I'm neither a quantum physicist, nor a cosmologist, so I'm going only from my laymans understanding.
The framework for constructing theories to explain everything in the universe except gravity which has proved most popular and useful for the last 50 or so years, is quantum field theory. In this theory, there are multiple fields (conceptually similar to the electric and magnetic fields) suffusing every point in space and time. From the values of these fields, we can, in principle, compute the probabilities of the outcomes of any experiment, including the probability of detecting a particular kind of particle at a particular place and time, and from the rules of these computations we can derive all the normal "laws of physics" such as the conservation of energy, the types of particles which exist and so on, as "emergent" properties.
I described QFT as a "framework" because there are many possible sets of fields and rules for their interactions, each of which gives different physics. From the experiments we can do, we can develop some constraints on the overall structure, but we also know that the fields and interactions that we know about cannot be the whole story. Over short distance and time scales and large energy scales they would give rise to non-sensical predictions, so they must be wrong, but we cannot yet do experiments to find out what really happens.
Anyway, the vacuum is the configuration of those fields which has the lowest possible energy, but that does not have all the fields being zero, and when we calculate that minimal energy (as far we can) using only the known particles and fields we get a ridiculously high value (that's one of the non-sensical predictions I mentioned). This is not taken as a sign that the vacuum energy is that high, but that the unknown high-energy fields must somehow contribute to lowering it.

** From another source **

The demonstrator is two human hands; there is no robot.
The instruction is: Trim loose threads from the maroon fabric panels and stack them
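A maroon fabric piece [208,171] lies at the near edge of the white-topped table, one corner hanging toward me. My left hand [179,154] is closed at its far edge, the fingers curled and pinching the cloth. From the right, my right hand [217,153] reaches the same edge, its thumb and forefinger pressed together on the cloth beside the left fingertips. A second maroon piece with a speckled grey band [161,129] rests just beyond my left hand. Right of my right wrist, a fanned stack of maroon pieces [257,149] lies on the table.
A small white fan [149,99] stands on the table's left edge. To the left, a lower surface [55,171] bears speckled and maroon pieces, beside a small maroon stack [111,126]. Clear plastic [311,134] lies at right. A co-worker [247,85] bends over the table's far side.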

None of this is very relevant to cosmology, which, except for the very earliest moments of the universe, does not really depend on the details of QFT, but only on the "emergent" properties such as the behaviour of gasses, stars, light waves, neutrinos, etc. and on the one thing that (so far) does not seem to fit into QFT, namely gravity (or general relativity, if you prefer). For, sure, if the vacuum energy actually were the silly value computing from known forces using QFT, the gravitational effects of that energy would make anything like the universe we see impossible, but that is just taken as confirming that there is as yet unexplored physics on small scales.
So, the summary is "not essential at all". Cosmology and the expanding universe depends on GR and properties of matter and radiation on large scales and at relatively low energies. The Vacuum energy relates to the properties of the fields that underly that matter and energy on very small scales.